▶ **THE PROBLEM**
Could you output the whole listing exactly as it stands, minus any images?

▶ **SUPPLIED MATERIAL**
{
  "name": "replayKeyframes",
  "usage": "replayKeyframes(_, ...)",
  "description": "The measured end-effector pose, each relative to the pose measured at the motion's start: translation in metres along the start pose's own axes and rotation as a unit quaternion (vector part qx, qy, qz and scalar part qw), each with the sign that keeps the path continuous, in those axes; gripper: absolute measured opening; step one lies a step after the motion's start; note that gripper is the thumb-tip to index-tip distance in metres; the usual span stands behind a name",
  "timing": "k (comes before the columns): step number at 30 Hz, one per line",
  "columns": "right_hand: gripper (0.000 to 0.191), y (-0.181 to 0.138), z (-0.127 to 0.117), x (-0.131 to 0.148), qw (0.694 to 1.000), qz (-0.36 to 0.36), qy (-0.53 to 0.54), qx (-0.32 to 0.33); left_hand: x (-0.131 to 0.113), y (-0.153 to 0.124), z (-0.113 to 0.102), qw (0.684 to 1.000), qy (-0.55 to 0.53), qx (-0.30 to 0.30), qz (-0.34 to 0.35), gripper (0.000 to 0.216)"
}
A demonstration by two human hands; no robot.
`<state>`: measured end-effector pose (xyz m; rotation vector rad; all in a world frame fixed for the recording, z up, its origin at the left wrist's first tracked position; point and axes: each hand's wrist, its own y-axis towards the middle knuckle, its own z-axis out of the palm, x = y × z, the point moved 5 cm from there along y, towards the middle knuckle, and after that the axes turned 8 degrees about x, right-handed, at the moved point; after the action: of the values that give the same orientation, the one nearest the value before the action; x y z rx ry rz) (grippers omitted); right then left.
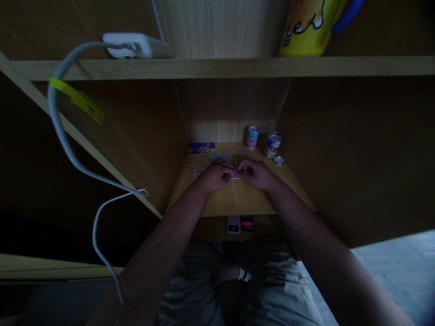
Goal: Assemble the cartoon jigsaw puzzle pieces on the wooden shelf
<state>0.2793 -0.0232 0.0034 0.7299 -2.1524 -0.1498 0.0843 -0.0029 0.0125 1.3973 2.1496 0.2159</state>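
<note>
Pieces [220,156], small and flat, lie scattered across the far left of the table [217,201]. Probably light, stiff card, they'd suit a pinch at opposite edges; bending could crease them. Left hand [219,174] and right hand [256,173] curl narrowly beside a pinkish item [235,171] between them; grip, I cannot tell.

A white adapter [154,48] lies at the front edge of the upper shelf [224,68], left of centre, its grey cable [62,129] looping below with a yellow tag [79,98]. Further right along that edge stands a yellow mug [309,36] with a blue handle [347,17]. Lower down, a grey device [234,225] sits beside a dark, red-striped box [247,223].
</note>
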Motion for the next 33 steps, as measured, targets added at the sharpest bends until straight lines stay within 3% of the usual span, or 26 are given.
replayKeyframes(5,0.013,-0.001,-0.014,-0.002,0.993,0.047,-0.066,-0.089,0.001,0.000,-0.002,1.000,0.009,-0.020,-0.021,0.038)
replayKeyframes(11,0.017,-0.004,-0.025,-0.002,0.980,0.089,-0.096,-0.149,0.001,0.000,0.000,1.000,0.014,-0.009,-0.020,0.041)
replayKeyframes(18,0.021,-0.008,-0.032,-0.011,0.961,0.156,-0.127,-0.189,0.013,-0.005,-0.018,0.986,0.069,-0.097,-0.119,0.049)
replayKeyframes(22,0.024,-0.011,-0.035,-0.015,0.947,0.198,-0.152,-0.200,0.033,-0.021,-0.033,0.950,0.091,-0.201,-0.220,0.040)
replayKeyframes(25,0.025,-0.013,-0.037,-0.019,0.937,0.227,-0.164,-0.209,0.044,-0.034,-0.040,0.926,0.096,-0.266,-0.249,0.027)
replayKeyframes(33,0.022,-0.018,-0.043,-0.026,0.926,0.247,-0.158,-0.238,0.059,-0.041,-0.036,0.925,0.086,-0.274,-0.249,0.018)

▶ **PROBLEM SOLUTION**
{
  "name": "replayKeyframes",
  "usage": "replayKeyframes(_, ...)",
  "description": "The measured end-effector pose, each relative to the pose measured at the motion's start: translation in metres along the start pose's own axes and rotation as a unit quaternion (vector part qx, qy, qz and scalar part qw), each with the sign that keeps the path continuous, in those axes; gripper: absolute measured opening; step one lies a step after the motion's start; note that gripper is the thumb-tip to index-tip distance in metres; the usual span stands behind a name",
  "timing": "k (comes before the columns): step number at 30 Hz, one per line",
  "columns": "right_hand: gripper (0.000 to 0.191), y (-0.181 to 0.138), z (-0.127 to 0.117), x (-0.131 to 0.148), qw (0.694 to 1.000), qz (-0.36 to 0.36), qy (-0.53 to 0.54), qx (-0.32 to 0.33); left_hand: x (-0.131 to 0.113), y (-0.153 to 0.124), z (-0.113 to 0.102), qw (0.684 to 1.000), qy (-0.55 to 0.53), qx (-0.30 to 0.30), qz (-0.34 to 0.35), gripper (0.000 to 0.216)"
}
A demonstration by two human hands; no robot.
`<state>`: measured end-effector pose (xyz m; rotation vector rad; all in a world frame fixed for the recording, z up, its origin at the left wrist's first tracked position; point and axes: each hand's wrist, its own y-axis towards the middle knuckle, its own z-axis out of the palm, x = y × z, the point moved 5 cm from there along y, towards the middle knuckle, and after that the axes turned 8 degrees about x, right-handed, at the moved point; after the action: of the values that give the same orientation, the one nearest the value before the action; x y z rx ry rz) (grippers omitted); right then left.
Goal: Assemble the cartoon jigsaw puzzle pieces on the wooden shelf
<state>0.2793 -0.0232 0.0034 0.7299 -2.1524 -0.1498 0.0843 -0.0029 0.0125 1.3973 2.1496 0.2159</state>
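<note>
Pieces [220,156], small and flat, lie scattered across the far left of the table [217,201]. Probably light, stiff card, they'd suit a pinch at opposite edges; bending could crease them. Left hand [219,174] and right hand [256,173] curl narrowly beside a pinkish item [235,171] between them; grip, I cannot tell.

A white adapter [154,48] lies at the front edge of the upper shelf [224,68], left of centre, its grey cable [62,129] looping below with a yellow tag [79,98]. Further right along that edge stands a yellow mug [309,36] with a blue handle [347,17]. Lower down, a grey device [234,225] sits beside a dark, red-striped box [247,223].
</note>
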Motion for the next 33 steps, as measured, targets added at the sharpest bends until straight lines stay within 3% of the usual span, or 26 are given.
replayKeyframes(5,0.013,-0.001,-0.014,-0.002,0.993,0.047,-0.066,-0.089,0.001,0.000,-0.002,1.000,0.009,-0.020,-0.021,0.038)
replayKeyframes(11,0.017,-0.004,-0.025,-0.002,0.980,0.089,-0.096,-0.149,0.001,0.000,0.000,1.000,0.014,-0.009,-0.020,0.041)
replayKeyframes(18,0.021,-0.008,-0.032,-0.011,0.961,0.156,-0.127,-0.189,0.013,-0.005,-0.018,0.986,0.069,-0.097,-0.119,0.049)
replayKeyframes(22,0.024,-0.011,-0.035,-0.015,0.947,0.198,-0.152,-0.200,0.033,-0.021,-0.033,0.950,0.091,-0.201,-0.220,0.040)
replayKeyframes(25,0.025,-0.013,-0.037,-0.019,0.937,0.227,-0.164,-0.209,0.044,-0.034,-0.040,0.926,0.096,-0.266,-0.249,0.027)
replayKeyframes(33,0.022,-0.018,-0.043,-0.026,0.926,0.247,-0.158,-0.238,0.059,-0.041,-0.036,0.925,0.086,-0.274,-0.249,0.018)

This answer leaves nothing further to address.